**WORK TO COMPLETE:**
The listing below should be printed again word for word, without any images.
::::
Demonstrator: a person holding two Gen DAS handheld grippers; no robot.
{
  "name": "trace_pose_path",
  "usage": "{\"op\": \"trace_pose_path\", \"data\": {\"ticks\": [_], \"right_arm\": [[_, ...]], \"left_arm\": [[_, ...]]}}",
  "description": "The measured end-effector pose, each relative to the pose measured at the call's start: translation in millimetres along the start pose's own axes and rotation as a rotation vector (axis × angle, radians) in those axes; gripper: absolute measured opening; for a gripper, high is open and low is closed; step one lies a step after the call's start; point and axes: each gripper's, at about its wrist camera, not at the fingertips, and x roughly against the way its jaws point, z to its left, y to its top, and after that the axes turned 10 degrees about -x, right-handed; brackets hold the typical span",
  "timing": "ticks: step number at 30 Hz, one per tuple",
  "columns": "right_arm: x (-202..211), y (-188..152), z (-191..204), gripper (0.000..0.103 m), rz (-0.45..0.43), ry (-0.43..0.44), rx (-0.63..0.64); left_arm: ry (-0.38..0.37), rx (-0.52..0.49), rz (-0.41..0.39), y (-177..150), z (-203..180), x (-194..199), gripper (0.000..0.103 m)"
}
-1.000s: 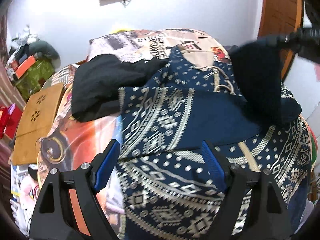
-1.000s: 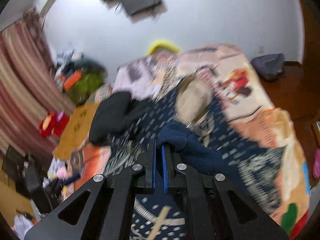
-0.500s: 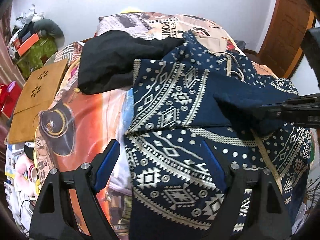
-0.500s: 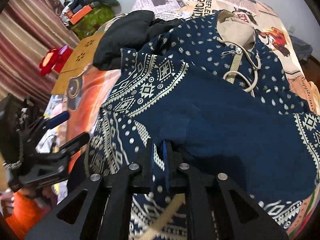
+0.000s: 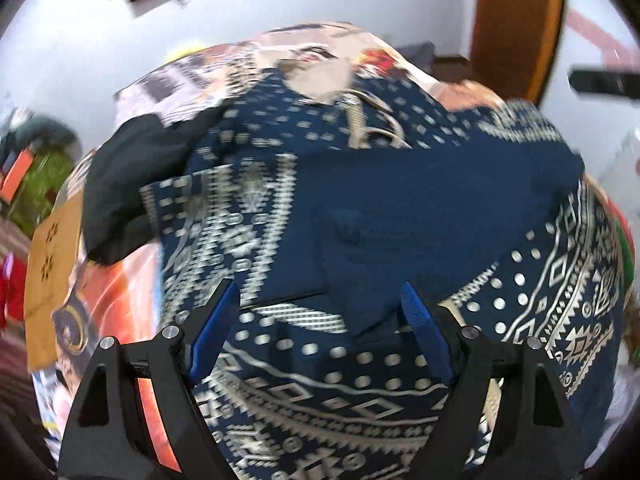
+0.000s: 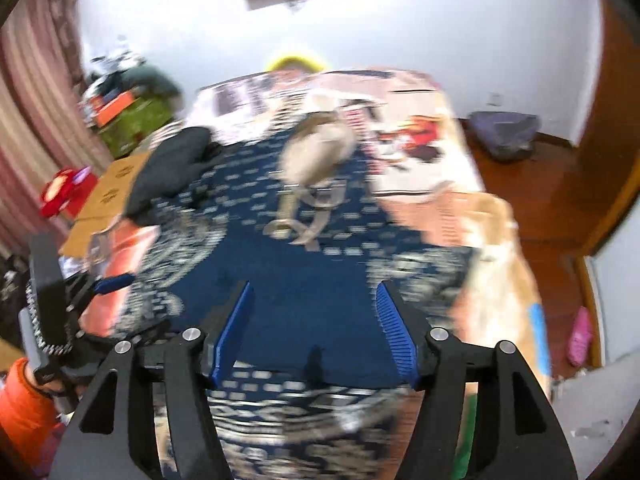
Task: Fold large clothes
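My left gripper [image 5: 320, 312] has jaws wide apart, nothing clamped — the navy patterned hoodie [image 5: 400, 208] lies flat on the bed [image 5: 120, 292] right under and ahead of it, its plain navy sleeve folded across the front. My right gripper [image 6: 314, 312] has jaws opening, pads clear of the cloth; the sleeve's plain navy fabric shows between and below the fingers, not pinched. The hood and drawstrings sit further ahead toward the wall. A black garment [image 5: 120, 184] is bunched at the hoodie's left edge, touching it. Frames blurry — fine detail unclear.
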Motion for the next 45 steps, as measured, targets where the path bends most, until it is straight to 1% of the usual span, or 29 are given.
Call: {"op": "trace_pose_path", "data": {"ticks": [3, 7, 11, 12, 13, 14, 15, 16, 18, 21, 23, 25, 28, 30, 31, 33, 35, 37, 38, 40, 41, 43, 45], "right_arm": [[-2, 0, -27, 0.064, -0.005, -0.059, -0.038], [-15, -11, -54, 0.064, 0.034, -0.09, -0.093], [-31, -25, -72, 0.064, 0.065, -0.102, -0.134], [-35, -28, -75, 0.064, 0.075, -0.096, -0.147], [-39, -32, -79, 0.064, 0.091, -0.089, -0.165], [-43, -35, -81, 0.064, 0.102, -0.087, -0.179], [-46, -36, -82, 0.064, 0.103, -0.088, -0.187], [-46, -36, -82, 0.064, 0.097, -0.09, -0.19], [-42, -35, -80, 0.064, 0.081, -0.091, -0.179], [-32, -25, -74, 0.064, 0.04, -0.091, -0.148], [-22, -17, -72, 0.064, -0.002, -0.09, -0.132], [-15, -11, -71, 0.064, -0.046, -0.093, -0.121], [-15, -8, -72, 0.064, -0.083, -0.138, -0.124], [-22, -11, -72, 0.064, -0.064, -0.154, -0.131], [-30, -15, -73, 0.064, -0.04, -0.155, -0.135], [-44, -24, -72, 0.064, 0.013, -0.16, -0.127], [-55, -32, -70, 0.064, 0.046, -0.169, -0.104], [-58, -39, -67, 0.064, 0.047, -0.175, -0.093], [-57, -40, -67, 0.065, 0.038, -0.181, -0.091], [-56, -39, -67, 0.065, 0.04, -0.182, -0.094], [-56, -38, -68, 0.065, 0.044, -0.173, -0.106], [-57, -38, -70, 0.065, 0.052, -0.165, -0.126], [-56, -39, -71, 0.065, 0.05, -0.168, -0.126]], "left_arm": [[0.047, -0.077, 0.021, 3, -22, -15, 0.082], [0.074, -0.145, 0.056, -2, -39, -34, 0.082], [0.119, -0.153, 0.024, -7, -39, -37, 0.082], [0.149, -0.148, 0.012, -6, -38, -38, 0.075], [0.157, -0.147, 0.005, -5, -36, -39, 0.068], [0.153, -0.145, 0.005, -2, -34, -42, 0.051], [0.14, -0.135, 0.011, 2, -31, -44, 0.029], [0.12, -0.111, 0.018, 7, -27, -47, 0.021], [0.09, -0.048, 0.001, 18, -14, -46, 0.019], [0.045, 0.044, -0.068, 41, 11, -31, 0.018], [0.035, 0.086, -0.133, 57, 27, -15, 0.018], [0.059, 0.119, -0.2, 72, 45, 7, 0.017], [0.096, 0.175, -0.279, 83, 68, 31, 0.017], [0.121, 0.201, -0.308, 83, 81, 42, 0.017], [0.128, 0.214, -0.312, 80, 87, 44, 0.017], [0.121, 0.234, -0.29, 71, 95, 39, 0.018], [0.109, 0.253, -0.24, 56, 104, 26, 0.018], [0.112, 0.269, -0.186, 40, 111, 10, 0.018], [0.128, 0.267, -0.16, 31, 113, 3, 0.018], [0.191, 0.258, -0.114, 13, 120, -7, 0.017], [0.203, 0.263, -0.088, 5, 123, -13, 0.017], [0.187, 0.291, -0.035, -11, 132, -27, 0.018], [0.197, 0.315, 0.015, -28, 140, -37, 0.018]]}}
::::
**WRITTEN SOLUTION:**
Demonstrator: a person holding two Gen DAS handheld grippers; no robot.
{
  "name": "trace_pose_path",
  "usage": "{\"op\": \"trace_pose_path\", \"data\": {\"ticks\": [_], \"right_arm\": [[_, ...]], \"left_arm\": [[_, ...]]}}",
  "description": "The measured end-effector pose, each relative to the pose measured at the call's start: translation in millimetres along the start pose's own axes and rotation as a rotation vector (axis × angle, radians) in those axes; gripper: absolute measured opening; for a gripper, high is open and low is closed; step one lies a step after the call's start; point and axes: each gripper's, at about its wrist camera, not at the fingertips, and x roughly against the way its jaws point, z to its left, y to its top, and after that the axes turned 10 degrees about -x, right-handed; brackets hold the typical span",
  "timing": "ticks: step number at 30 Hz, one per tuple",
  "columns": "right_arm: x (-202..211), y (-188..152), z (-191..204), gripper (0.000..0.103 m), rz (-0.45..0.43), ry (-0.43..0.44), rx (-0.63..0.64); left_arm: ry (-0.38..0.37), rx (-0.52..0.49), rz (-0.41..0.39), y (-177..150), z (-203..180), x (-194..199), gripper (0.000..0.103 m)"
}
-1.000s: 
-1.000s: 
-0.500s: 
-0.500s: 
+0.000s: 
+0.000s: 
Task: Fold large clothes
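My left gripper [image 5: 320, 312] has jaws wide apart, nothing clamped — the navy patterned hoodie [image 5: 400, 208] lies flat on the bed [image 5: 120, 292] right under and ahead of it, its plain navy sleeve folded across the front. My right gripper [image 6: 314, 312] has jaws opening, pads clear of the cloth; the sleeve's plain navy fabric shows between and below the fingers, not pinched. The hood and drawstrings sit further ahead toward the wall. A black garment [image 5: 120, 184] is bunched at the hoodie's left edge, touching it. Frames blurry — fine detail unclear.
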Motion for the next 45 steps, as measured, targets where the path bends most, until it is straight to 1% of the usual span, or 29 are given.
Call: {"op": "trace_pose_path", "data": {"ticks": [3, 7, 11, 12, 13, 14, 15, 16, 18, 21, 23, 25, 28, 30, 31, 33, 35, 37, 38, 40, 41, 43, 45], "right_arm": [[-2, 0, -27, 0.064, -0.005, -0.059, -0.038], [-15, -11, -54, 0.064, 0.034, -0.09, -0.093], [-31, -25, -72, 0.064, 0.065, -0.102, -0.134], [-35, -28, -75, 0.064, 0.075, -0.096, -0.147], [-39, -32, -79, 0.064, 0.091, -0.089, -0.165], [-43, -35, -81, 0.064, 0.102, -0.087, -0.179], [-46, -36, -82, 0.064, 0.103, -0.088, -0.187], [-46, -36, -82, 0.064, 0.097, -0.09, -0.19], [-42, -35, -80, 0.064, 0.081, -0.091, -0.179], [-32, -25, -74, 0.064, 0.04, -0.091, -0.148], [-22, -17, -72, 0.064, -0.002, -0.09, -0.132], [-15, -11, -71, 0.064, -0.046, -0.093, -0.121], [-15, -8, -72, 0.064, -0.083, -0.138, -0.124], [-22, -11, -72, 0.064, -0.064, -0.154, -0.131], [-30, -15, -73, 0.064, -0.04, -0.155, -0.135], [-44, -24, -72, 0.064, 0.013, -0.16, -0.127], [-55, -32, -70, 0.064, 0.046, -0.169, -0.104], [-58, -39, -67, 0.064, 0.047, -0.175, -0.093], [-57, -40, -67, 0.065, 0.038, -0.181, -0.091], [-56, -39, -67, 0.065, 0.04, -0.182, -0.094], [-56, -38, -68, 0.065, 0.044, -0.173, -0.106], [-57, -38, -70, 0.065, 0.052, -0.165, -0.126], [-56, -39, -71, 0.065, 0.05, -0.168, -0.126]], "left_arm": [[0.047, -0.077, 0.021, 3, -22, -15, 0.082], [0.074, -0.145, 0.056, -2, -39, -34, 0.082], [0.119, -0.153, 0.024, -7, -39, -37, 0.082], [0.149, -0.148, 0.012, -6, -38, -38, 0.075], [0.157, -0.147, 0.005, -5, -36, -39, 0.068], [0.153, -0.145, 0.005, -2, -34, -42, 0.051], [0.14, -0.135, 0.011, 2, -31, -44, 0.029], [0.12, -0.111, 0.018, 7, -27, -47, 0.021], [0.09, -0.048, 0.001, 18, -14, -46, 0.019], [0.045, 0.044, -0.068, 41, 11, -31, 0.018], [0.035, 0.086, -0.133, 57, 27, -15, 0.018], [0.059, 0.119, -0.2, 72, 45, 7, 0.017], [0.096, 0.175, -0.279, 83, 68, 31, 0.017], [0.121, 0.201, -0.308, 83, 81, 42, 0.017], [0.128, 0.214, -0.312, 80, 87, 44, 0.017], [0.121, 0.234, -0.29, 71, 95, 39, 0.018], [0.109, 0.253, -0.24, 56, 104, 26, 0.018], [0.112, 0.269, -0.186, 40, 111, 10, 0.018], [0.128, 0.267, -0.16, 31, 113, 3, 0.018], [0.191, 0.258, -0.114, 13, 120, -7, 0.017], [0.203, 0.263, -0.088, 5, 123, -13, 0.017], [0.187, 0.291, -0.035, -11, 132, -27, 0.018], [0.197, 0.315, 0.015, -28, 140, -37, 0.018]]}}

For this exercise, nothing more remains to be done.